Given this relationship and what was both a surprising and unsettling confrontation with police officers, tensions are growing between Wesleyan students and the Middletown police department. This only furthers the divide between our two communities. This past week, Wesleyan’s ACLU chapter decided to act against this tension by organizing a panel discussion. Chief of Police William McKenna, Connecticut ACLU staff attorney David McGuire, and Middletown Youth Services Bureau member Justin Carbonella sat down with Wesleyan students to discuss police militarization, Memoranda of Understanding, and surveillance. However, most interestingly, the emphasis was placed on strengthening relationships. Chief McKenna stressed the importance of transparency and trust within the Middletown community, and his desire to foster the department’s relationship with Wesleyan.
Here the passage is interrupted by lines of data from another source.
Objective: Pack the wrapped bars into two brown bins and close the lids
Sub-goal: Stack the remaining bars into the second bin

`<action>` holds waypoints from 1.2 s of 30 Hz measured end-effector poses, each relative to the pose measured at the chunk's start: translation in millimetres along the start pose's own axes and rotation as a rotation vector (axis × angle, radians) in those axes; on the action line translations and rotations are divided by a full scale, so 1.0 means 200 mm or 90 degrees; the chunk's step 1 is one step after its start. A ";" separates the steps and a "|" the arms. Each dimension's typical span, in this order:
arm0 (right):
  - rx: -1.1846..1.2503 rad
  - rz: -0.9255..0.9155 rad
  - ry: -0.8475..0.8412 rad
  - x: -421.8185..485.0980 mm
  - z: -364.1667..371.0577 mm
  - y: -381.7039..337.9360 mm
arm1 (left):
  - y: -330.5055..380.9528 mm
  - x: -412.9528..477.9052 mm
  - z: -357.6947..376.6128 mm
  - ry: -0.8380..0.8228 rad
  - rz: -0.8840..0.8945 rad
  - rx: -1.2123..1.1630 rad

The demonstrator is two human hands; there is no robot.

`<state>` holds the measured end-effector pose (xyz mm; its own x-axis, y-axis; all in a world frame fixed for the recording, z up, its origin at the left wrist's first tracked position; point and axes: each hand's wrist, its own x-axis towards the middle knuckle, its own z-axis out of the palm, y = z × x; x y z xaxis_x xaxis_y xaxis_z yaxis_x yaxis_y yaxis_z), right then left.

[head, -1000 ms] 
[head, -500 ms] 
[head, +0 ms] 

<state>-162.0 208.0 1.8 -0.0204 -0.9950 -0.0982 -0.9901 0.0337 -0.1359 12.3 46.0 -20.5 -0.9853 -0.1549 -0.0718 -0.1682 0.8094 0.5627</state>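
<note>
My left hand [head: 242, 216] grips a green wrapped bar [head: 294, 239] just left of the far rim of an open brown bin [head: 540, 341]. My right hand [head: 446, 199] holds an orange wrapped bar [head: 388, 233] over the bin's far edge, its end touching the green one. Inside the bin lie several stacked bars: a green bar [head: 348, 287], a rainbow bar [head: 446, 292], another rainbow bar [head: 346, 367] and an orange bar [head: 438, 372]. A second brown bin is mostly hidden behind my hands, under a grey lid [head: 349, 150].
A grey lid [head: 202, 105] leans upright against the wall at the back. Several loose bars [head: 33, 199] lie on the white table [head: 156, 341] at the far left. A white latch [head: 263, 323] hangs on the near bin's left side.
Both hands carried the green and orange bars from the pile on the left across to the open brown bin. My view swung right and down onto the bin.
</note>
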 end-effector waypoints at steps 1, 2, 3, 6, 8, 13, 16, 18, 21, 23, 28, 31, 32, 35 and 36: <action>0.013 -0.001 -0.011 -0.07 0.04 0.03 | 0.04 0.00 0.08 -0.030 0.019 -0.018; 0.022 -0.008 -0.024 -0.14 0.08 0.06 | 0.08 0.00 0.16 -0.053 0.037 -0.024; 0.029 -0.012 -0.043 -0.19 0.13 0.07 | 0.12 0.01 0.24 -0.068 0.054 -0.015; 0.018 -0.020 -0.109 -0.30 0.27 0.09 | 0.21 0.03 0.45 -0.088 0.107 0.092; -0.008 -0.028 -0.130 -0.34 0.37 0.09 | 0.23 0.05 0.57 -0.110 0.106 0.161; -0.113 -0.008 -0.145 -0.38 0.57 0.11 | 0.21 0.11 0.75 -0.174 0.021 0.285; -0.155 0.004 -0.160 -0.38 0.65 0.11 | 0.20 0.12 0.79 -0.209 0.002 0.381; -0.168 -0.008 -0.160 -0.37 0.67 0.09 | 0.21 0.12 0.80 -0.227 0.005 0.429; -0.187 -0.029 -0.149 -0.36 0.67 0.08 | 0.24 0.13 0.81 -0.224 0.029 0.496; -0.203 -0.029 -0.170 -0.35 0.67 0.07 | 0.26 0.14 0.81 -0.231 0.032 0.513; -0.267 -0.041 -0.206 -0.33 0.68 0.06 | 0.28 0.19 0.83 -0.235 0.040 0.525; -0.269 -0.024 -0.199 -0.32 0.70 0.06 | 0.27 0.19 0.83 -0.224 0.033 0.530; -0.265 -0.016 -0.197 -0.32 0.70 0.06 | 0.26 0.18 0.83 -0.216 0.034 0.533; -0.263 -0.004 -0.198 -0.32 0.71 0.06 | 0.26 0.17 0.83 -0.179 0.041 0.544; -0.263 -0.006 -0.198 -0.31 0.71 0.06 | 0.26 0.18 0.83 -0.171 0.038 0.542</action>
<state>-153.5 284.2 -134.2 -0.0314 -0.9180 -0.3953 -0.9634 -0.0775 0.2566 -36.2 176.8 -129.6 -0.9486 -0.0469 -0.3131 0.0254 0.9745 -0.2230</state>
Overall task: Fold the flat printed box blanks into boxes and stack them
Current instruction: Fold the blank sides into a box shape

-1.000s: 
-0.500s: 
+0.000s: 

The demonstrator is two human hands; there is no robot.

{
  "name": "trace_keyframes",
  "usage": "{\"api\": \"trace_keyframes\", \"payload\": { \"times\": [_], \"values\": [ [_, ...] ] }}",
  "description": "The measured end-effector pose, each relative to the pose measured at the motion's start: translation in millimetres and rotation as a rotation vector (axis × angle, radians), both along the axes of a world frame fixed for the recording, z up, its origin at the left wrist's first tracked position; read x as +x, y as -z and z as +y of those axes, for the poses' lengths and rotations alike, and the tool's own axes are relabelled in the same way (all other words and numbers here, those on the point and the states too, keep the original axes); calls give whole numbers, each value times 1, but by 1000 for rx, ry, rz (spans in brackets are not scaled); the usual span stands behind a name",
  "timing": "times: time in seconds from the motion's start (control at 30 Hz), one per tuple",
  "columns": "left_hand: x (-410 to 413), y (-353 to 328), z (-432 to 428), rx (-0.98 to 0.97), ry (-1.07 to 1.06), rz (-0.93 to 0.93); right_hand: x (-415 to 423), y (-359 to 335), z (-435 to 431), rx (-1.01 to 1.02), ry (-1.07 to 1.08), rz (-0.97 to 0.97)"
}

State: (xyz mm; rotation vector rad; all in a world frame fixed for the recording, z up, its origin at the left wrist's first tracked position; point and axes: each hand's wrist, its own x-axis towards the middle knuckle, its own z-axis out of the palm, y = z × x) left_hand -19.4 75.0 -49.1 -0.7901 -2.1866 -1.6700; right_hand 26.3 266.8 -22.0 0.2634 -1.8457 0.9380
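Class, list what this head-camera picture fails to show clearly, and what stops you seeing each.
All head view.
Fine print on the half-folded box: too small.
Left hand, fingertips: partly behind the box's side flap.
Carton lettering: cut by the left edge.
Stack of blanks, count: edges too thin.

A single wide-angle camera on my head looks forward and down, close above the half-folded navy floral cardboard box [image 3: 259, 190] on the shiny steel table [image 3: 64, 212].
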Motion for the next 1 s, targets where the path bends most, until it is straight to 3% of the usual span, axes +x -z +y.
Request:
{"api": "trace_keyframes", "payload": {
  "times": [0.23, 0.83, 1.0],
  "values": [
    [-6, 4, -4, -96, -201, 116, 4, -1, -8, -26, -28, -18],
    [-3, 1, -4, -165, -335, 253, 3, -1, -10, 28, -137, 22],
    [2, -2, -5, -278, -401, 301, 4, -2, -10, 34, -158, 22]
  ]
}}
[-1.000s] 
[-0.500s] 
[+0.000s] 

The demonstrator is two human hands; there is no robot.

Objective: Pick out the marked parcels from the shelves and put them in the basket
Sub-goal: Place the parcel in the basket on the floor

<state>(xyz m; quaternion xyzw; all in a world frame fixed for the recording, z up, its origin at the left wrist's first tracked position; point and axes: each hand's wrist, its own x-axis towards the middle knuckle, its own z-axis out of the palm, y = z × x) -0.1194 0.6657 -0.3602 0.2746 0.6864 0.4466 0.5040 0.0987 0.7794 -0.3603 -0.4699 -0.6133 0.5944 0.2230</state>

On an offhanded comment, Chief McKenna noted that not only police officers, but also Middletown residents sometimes feel unwelcome on our campus. Much like we are navigating the relationship between our school and the outside world, the police department is navigating the relationships between Wesleyan, Middletown, Public Safety and their duty to protect and serve. This rift between the two overlapping communities is damaging to both.
The discussion last week covered topics related to the current ACLU agenda for this legislative session. A considered and thoughtful discussion, this panel set a precedent. Anna Pezanoski-Cohen (’17) organized the event with the intention of starting a larger conversation. She believes that “it’s our duty to integrate ourselves into the community that we’re a part of and facilitating this meeting was the first step in doing that.” Chief McKenna, as well as the ACLU and Youth Services Bureau representatives hoped that this discussion would be the first of many.